Assigned task
An exact, complete copy of the lines below is the expected answer.

*** Provided data ***

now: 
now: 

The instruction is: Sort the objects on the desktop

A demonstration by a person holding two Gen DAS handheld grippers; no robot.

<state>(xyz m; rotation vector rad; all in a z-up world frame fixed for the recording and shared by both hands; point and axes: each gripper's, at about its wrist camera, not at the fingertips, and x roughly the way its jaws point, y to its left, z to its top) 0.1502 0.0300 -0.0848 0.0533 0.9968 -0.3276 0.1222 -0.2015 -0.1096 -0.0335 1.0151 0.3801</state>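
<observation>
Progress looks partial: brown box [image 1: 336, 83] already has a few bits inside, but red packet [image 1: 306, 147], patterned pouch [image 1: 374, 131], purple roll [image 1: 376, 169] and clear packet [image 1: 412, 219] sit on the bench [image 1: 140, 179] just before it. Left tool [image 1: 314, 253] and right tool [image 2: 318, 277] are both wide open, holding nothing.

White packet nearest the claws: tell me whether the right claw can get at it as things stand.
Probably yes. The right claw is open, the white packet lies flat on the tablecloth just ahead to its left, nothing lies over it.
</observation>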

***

Response to this exercise
now: 
now: 

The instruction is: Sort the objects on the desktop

A demonstration by a person holding two Gen DAS handheld grippers; no robot.

<state>(xyz m; rotation vector rad; all in a z-up world frame fixed for the recording and shared by both hands; point and axes: each gripper's, at about its wrist camera, not at the fingertips, and x roughly the way its jaws point, y to its left, z to its top) 0.1502 0.0300 -0.0848 0.0533 0.9968 -0.3276 0.1222 -0.2015 -0.1096 -0.0335 1.0151 0.3801</state>
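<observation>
Progress looks partial: brown box [image 1: 336, 83] already has a few bits inside, but red packet [image 1: 306, 147], patterned pouch [image 1: 374, 131], purple roll [image 1: 376, 169] and clear packet [image 1: 412, 219] sit on the bench [image 1: 140, 179] just before it. Left tool [image 1: 314, 253] and right tool [image 2: 318, 277] are both wide open, holding nothing.

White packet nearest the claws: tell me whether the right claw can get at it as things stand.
Probably yes. The right claw is open, the white packet lies flat on the tablecloth just ahead to its left, nothing lies over it.
</observation>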

The output is now finished.